Eating to Extinction (Saladino)
The World's Rarest Foods and Why We Need to Save Them by Dan Saladino (2022)
(Not a review, just some notes to help me remember the things I've read. But written this way because it's the Internet, and some people will stumble across this page.)
Note that this was finished a couple months ago, in 2022, but for some reason didn't write the blog entry.
WOW I actually read a 2022 book in 2022. It must've been brand-new when I heard about it on NPR and first got it from the library.
I heard Saladino interviewed on NPR on Saturday morning (on The Splendid Table, I believe -- I was out walking). THe book sounded interesting so I reserved a copy.
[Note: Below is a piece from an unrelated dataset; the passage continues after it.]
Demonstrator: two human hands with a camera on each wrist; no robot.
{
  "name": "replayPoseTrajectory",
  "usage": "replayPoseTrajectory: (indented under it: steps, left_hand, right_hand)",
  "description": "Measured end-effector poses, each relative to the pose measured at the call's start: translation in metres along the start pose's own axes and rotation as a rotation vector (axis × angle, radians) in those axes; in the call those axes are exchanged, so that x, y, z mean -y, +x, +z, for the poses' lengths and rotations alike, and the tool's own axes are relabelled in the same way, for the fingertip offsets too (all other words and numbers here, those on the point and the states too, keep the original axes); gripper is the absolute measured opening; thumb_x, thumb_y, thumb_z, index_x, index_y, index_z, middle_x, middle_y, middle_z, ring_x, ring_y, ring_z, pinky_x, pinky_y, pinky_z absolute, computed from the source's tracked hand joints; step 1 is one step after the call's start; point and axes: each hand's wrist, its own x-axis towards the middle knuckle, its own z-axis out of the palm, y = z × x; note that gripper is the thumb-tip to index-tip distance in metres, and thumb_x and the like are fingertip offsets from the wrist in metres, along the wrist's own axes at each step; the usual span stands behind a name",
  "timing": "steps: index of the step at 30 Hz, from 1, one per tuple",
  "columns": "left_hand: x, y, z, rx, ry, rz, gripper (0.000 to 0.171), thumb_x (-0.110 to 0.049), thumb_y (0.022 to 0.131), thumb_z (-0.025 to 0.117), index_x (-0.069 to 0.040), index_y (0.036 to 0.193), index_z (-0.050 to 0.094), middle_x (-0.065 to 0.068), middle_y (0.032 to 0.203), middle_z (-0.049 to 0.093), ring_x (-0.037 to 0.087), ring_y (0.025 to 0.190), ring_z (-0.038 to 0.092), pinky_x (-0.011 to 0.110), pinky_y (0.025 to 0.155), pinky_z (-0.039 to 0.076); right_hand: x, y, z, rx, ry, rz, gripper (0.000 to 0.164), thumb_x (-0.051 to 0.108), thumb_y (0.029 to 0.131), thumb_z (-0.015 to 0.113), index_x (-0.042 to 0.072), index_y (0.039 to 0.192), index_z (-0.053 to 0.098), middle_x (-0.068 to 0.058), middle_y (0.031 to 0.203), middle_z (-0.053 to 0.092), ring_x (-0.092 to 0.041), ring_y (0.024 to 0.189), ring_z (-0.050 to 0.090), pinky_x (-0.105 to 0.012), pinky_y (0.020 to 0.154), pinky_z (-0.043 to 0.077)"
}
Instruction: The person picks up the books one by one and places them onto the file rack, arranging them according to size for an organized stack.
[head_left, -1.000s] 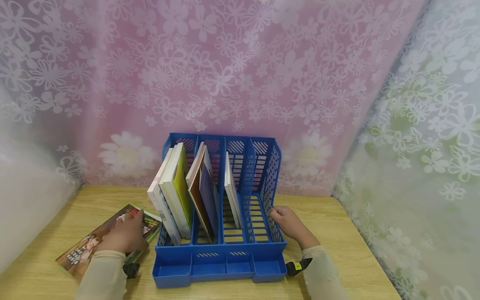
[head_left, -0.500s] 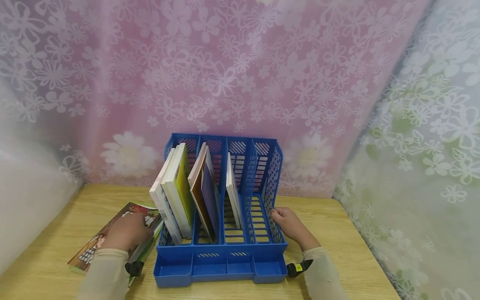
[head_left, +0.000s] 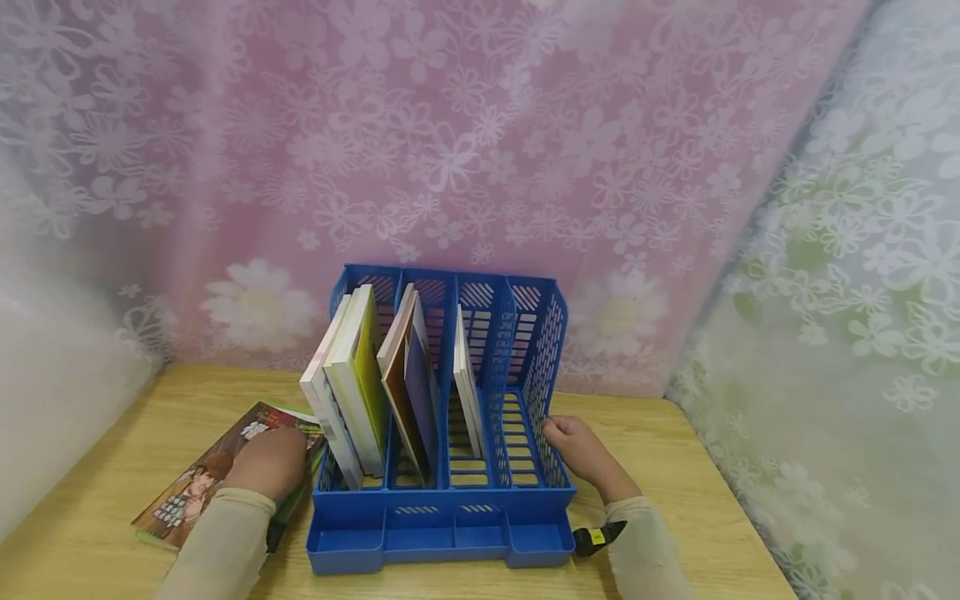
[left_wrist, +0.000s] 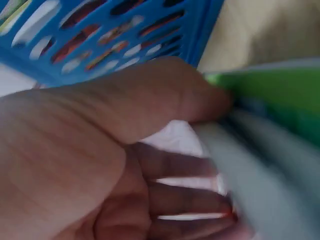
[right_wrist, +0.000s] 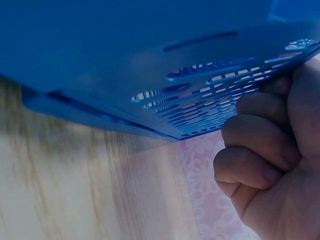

The ebook might not have been available yet, so I had the hardcover, which I carried back and forth to work for a while and even sat in my yard over the summer reading it. Then I learned that the ebook existed, and I finished the book faster after that.
Basically, the book traces the history of food (grains, animals, sweets, beer, etc) over the past 12,000 years. There are "landrace" grains that have survived for millenia that are being squeezed out and destroyed by development and by the Green Revolution of the 20th century, which meant to maximize food output by specializing in just a handful of seeds at the expanse of existing foods. Once seeds are lost, we can never get them back. There have been attempts over the past century to save and catalogue these food varieties.
By homogenizing our food system, we not only lose variety, but we open the food supply up to blights and other diseases that could spread like wildfire. Meanwhile, the displaced seeds survived hardships for 12,000 years.